··· RECORDS FOR THIS EXERCISE ···

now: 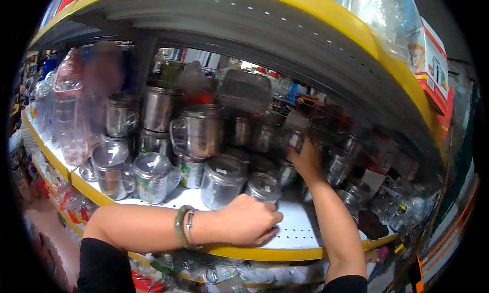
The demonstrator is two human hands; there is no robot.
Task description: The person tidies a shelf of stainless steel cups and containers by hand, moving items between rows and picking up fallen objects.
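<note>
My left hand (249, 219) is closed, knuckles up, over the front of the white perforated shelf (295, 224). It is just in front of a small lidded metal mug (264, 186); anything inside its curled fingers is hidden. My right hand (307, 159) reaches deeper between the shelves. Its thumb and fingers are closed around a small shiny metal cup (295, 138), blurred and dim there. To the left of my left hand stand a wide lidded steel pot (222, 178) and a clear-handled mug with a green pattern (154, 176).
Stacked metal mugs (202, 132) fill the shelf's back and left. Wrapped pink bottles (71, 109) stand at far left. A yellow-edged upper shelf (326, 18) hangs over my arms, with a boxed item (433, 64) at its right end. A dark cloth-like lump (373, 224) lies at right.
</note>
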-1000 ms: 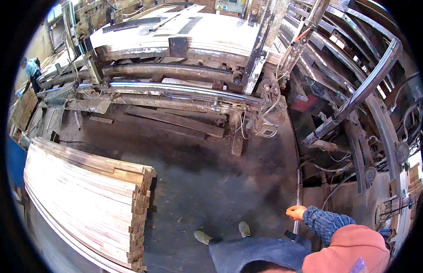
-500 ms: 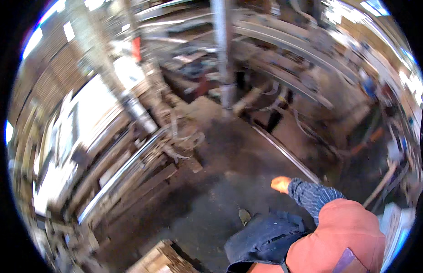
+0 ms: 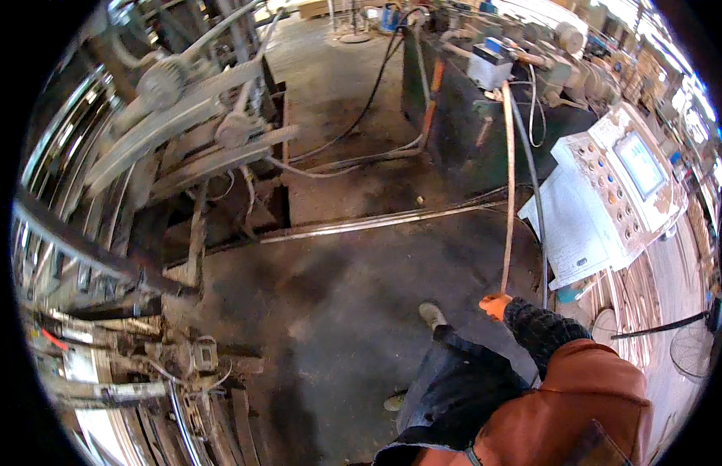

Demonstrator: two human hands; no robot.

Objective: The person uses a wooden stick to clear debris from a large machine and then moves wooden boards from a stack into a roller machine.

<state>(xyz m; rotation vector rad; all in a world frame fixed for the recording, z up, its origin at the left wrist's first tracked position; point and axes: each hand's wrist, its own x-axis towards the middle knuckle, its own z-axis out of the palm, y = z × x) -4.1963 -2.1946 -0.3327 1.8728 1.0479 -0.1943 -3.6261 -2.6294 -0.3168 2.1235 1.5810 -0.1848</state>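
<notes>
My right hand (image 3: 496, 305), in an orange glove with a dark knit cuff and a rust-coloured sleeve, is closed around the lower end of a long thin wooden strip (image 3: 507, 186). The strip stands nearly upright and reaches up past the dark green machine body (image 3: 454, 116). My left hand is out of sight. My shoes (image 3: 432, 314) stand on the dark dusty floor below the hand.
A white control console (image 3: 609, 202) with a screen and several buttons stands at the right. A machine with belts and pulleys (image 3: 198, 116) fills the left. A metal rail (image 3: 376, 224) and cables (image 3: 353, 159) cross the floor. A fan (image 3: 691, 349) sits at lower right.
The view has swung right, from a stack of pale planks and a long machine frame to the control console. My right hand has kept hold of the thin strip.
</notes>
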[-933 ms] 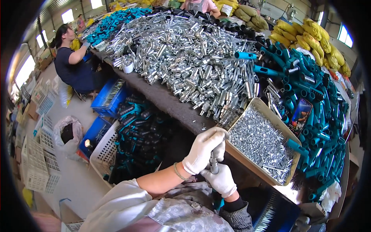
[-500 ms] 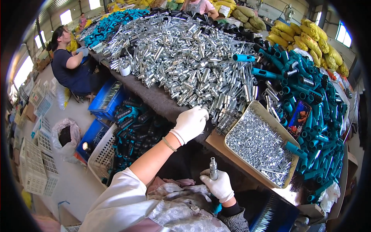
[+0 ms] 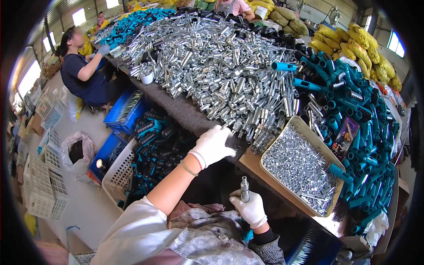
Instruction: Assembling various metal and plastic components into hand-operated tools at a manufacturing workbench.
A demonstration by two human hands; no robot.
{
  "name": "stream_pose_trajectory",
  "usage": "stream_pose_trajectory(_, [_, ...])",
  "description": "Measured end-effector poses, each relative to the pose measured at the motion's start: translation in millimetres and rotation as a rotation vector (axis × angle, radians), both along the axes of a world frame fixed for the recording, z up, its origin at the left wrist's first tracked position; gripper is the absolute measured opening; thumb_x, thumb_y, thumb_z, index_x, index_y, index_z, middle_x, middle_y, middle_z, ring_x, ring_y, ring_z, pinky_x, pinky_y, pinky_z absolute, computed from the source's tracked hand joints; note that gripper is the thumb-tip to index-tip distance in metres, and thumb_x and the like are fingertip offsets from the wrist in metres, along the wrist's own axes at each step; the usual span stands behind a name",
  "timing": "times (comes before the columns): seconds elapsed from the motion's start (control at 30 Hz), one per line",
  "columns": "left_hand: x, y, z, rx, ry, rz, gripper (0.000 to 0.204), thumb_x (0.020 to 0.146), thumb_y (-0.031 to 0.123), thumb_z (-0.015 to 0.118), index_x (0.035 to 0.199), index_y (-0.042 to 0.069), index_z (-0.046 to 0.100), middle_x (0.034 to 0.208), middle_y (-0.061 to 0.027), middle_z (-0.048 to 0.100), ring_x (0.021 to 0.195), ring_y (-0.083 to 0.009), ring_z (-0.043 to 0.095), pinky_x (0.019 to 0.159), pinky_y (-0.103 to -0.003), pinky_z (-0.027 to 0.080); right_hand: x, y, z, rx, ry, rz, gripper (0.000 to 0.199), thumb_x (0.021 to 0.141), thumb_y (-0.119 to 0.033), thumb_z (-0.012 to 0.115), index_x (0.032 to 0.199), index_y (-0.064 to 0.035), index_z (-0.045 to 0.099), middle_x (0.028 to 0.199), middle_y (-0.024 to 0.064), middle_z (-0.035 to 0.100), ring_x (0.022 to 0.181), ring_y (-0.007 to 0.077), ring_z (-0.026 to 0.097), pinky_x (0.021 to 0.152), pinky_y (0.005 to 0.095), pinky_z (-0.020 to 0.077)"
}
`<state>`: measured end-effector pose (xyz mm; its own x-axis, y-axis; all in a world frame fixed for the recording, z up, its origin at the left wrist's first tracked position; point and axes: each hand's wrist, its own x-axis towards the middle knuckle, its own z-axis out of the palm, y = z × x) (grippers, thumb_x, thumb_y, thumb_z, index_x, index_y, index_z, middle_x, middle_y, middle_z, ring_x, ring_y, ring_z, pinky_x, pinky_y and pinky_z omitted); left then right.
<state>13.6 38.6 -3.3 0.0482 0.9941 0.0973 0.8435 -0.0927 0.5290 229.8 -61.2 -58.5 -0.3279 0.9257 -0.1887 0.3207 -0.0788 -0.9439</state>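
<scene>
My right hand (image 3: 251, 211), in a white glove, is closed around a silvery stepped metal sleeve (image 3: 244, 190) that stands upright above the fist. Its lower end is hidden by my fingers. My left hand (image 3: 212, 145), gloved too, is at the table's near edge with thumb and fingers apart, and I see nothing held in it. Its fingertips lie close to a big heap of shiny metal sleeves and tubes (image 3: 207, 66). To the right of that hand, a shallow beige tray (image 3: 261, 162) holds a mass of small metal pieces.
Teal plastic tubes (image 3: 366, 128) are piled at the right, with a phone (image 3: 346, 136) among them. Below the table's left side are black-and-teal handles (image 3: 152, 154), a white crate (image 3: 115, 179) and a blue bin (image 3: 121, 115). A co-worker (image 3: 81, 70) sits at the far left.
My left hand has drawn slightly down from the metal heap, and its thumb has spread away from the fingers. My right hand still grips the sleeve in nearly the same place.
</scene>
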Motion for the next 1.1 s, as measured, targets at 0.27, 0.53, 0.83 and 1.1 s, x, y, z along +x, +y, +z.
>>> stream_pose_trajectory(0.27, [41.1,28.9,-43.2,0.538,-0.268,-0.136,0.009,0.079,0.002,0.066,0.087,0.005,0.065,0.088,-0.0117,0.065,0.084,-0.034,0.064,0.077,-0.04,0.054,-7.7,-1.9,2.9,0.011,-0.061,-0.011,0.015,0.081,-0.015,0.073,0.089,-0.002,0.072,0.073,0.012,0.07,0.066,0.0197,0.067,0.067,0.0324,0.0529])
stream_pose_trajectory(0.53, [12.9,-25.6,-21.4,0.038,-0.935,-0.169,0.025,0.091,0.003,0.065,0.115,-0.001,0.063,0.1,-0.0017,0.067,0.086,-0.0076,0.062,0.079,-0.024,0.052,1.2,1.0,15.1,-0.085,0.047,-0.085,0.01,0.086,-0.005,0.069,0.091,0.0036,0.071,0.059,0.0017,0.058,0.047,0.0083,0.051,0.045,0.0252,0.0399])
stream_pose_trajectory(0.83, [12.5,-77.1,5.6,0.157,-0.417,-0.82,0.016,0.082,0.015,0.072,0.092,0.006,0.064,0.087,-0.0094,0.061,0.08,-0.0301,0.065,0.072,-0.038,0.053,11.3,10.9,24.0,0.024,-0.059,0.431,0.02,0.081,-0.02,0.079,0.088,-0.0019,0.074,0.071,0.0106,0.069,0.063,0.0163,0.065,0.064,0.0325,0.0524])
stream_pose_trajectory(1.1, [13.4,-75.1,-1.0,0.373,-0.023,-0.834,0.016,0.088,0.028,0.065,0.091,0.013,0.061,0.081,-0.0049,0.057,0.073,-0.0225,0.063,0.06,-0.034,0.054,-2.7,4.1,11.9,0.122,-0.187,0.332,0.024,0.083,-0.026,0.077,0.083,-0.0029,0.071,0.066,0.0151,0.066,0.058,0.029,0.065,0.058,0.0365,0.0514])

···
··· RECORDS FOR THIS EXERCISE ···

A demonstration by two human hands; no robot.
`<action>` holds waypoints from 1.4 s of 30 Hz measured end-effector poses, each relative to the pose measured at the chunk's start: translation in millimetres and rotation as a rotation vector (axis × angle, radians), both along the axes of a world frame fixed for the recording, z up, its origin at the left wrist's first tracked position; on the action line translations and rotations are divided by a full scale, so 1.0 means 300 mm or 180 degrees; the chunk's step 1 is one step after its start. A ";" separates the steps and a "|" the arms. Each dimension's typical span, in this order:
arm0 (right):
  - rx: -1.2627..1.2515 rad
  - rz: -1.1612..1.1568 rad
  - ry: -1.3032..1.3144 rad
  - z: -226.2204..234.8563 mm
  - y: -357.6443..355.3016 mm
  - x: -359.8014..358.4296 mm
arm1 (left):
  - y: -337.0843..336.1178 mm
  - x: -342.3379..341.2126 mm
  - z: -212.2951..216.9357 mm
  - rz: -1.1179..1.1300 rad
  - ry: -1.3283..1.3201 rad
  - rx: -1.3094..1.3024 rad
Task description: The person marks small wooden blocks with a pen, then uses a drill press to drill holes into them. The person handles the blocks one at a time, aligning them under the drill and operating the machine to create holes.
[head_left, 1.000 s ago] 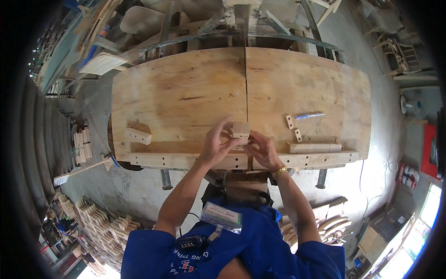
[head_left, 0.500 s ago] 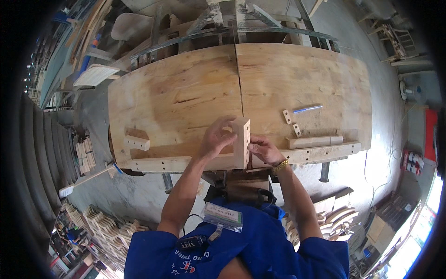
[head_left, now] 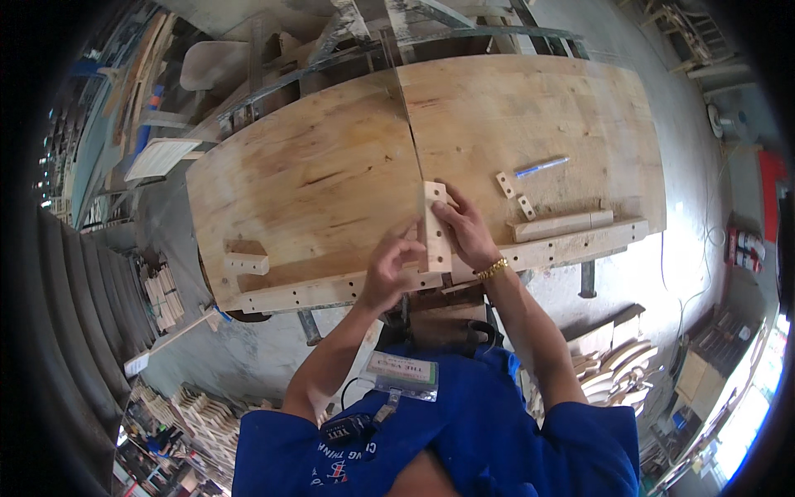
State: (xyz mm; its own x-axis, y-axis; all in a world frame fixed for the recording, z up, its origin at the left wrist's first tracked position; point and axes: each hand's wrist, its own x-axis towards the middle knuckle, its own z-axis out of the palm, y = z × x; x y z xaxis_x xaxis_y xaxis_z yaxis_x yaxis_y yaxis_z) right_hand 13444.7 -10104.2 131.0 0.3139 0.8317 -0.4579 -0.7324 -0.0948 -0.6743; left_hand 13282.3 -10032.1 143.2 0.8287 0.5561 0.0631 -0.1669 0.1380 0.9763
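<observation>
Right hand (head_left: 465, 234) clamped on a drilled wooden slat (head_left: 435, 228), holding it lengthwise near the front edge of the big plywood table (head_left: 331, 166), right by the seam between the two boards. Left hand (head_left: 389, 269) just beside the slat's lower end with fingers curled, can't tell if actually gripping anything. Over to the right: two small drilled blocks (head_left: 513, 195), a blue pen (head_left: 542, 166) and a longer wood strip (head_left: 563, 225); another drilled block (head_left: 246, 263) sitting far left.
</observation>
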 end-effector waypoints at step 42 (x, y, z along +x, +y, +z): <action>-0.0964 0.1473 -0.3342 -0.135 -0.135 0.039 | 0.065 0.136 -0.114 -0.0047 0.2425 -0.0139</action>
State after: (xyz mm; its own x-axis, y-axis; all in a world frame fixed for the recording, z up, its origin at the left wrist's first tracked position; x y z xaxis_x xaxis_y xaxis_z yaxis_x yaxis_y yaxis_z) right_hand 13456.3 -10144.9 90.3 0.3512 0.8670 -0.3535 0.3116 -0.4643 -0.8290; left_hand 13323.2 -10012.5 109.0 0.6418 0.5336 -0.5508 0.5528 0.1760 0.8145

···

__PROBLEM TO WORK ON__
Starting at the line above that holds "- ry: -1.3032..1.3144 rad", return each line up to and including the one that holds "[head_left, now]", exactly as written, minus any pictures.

__SOLUTION FOR THIS PROBLEM__
  - ry: -1.3032..1.3144 rad
  - z: -226.2204..234.8563 mm
  - y: -357.6443..355.3016 mm
  - x: -359.8014..358.4296 mm
arm1 (left):
  - y: -337.0843..336.1178 mm
  - x: -342.3379..341.2126 mm
  - z: -212.2951..216.9357 mm
  - rz: -1.1179..1.1300 rad
  - ry: -1.3283..1.3201 rad
  - rx: -1.3094..1.3024 rad
Task description: The person marks small wooden blocks with a pen, then uses a drill press to drill holes into them. The person handles the blocks one at a time, aligning them under the drill and operating the machine to create holes.
[head_left, 1.000 s ago] 
[head_left, 0.500 s ago] 
[head_left, now] 

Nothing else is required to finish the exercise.